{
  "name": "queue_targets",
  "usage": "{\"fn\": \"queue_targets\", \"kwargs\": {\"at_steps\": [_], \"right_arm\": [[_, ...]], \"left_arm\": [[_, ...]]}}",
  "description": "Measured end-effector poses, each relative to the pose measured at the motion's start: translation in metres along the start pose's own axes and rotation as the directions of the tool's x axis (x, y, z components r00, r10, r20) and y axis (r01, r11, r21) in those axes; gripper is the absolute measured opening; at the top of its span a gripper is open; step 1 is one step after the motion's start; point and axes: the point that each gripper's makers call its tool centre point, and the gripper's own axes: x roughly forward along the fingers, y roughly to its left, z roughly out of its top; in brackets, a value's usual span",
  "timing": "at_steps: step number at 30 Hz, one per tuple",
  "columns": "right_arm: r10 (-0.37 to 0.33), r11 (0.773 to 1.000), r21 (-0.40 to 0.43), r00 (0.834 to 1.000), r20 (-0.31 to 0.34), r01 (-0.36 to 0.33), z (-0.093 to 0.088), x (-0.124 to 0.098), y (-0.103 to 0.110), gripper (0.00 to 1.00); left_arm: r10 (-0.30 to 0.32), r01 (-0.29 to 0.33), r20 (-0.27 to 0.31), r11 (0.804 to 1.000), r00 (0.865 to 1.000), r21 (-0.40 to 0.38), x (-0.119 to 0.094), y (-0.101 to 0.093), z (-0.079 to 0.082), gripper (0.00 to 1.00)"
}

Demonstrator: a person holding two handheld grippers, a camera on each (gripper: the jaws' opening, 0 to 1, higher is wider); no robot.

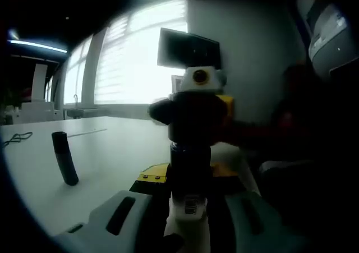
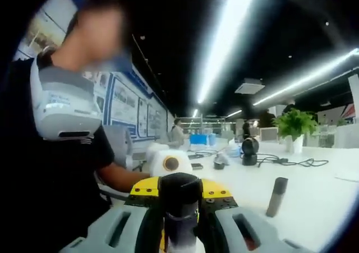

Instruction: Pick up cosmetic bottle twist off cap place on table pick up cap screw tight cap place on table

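Both grippers hold one cosmetic bottle (image 1: pixel 189 180) up above the white table (image 1: pixel 106 152). Left gripper (image 1: pixel 188 222) squeezes its body; right gripper (image 2: pixel 180 230) squeezes the black cap (image 2: pixel 179 192). Turn the cap slowly, keeping the bottle straight and still.

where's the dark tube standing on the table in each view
Left gripper view: the dark tube stands left of centre on the white table, leaning slightly.
Right gripper view: the same tube stands at the lower right, on the table.
Shared landmark: the cosmetic bottle, low in the centre of both views.
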Motion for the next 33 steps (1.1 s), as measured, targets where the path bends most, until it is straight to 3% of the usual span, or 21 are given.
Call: {"fn": "queue_targets", "kwargs": {"at_steps": [8, 27, 33], "right_arm": [[0.028, 1.000, -0.004, 1.000, -0.003, -0.028, -0.0002, -0.0007, -0.0001, 0.18], [0.004, 1.000, -0.007, 1.000, -0.018, -0.005, -0.0001, -0.0013, 0.0009, 0.19], [-0.056, 0.998, 0.032, 0.998, -0.023, 0.056, -0.0009, -0.0015, -0.0026, 0.42]], "left_arm": [[-0.002, 0.002, 0.000, 1.000, 1.000, 0.000, -0.0002, 0.0030, -0.0004, 0.14], [-0.003, 0.003, 0.001, 1.000, 1.000, 0.009, -0.0007, 0.0012, 0.0004, 0.14], [-0.001, 0.001, 0.001, 1.000, 1.000, 0.003, -0.0005, 0.0009, 0.0002, 0.14]]}}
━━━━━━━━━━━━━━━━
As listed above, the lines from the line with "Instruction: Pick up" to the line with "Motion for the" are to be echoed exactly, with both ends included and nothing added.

Instruction: Pick up cosmetic bottle twist off cap place on table pick up cap screw tight cap place on table

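Both grippers hold one cosmetic bottle (image 1: pixel 189 180) up above the white table (image 1: pixel 106 152). Left gripper (image 1: pixel 188 222) squeezes its body; right gripper (image 2: pixel 180 230) squeezes the black cap (image 2: pixel 179 192). Turn the cap slowly, keeping the bottle straight and still.

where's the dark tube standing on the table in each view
Left gripper view: the dark tube stands left of centre on the white table, leaning slightly.
Right gripper view: the same tube stands at the lower right, on the table.
Shared landmark: the cosmetic bottle, low in the centre of both views.
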Motion for the next 33 steps (1.1 s), as measured, targets where the path bends most, until it is straight to 3% of the usual span, or 21 are given.

This exercise requires no further answer.